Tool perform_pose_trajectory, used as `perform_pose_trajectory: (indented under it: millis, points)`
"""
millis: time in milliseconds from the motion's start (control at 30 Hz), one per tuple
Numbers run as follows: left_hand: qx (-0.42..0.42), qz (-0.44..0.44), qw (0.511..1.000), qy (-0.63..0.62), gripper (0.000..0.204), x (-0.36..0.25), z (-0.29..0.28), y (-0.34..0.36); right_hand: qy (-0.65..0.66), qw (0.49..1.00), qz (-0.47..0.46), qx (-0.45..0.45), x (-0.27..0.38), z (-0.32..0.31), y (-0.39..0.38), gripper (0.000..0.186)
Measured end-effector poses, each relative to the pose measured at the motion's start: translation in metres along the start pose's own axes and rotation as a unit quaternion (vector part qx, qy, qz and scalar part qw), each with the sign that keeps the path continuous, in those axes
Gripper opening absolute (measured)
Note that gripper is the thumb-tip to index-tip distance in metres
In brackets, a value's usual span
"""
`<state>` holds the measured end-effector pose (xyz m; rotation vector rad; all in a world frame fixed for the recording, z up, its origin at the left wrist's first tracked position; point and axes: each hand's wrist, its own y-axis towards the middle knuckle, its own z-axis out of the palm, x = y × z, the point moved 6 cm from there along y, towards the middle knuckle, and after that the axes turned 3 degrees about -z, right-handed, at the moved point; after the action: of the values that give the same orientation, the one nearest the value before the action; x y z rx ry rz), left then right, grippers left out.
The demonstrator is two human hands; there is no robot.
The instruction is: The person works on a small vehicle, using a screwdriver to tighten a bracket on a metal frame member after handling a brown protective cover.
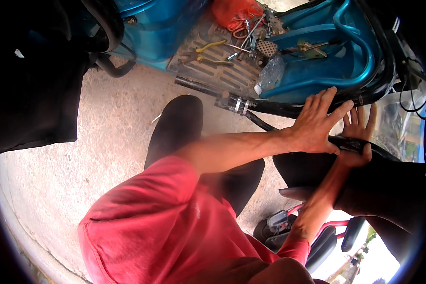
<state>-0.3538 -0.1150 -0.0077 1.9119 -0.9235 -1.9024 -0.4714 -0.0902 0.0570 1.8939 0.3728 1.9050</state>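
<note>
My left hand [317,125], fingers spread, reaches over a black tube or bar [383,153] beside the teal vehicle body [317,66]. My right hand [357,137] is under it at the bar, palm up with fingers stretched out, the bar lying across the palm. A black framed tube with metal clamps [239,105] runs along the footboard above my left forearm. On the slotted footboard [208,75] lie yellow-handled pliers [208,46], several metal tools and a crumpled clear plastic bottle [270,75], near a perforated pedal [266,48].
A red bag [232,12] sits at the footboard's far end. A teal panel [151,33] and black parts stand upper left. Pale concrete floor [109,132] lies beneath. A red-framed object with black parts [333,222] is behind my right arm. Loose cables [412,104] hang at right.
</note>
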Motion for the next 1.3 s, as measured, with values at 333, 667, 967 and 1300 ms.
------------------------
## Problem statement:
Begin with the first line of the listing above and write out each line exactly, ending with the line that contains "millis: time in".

## Output of the task:
Tool perform_pose_trajectory, used as `perform_pose_trajectory: (indented under it: millis, points)`
"""
millis: time in milliseconds from the motion's start (control at 30 Hz), one per tuple

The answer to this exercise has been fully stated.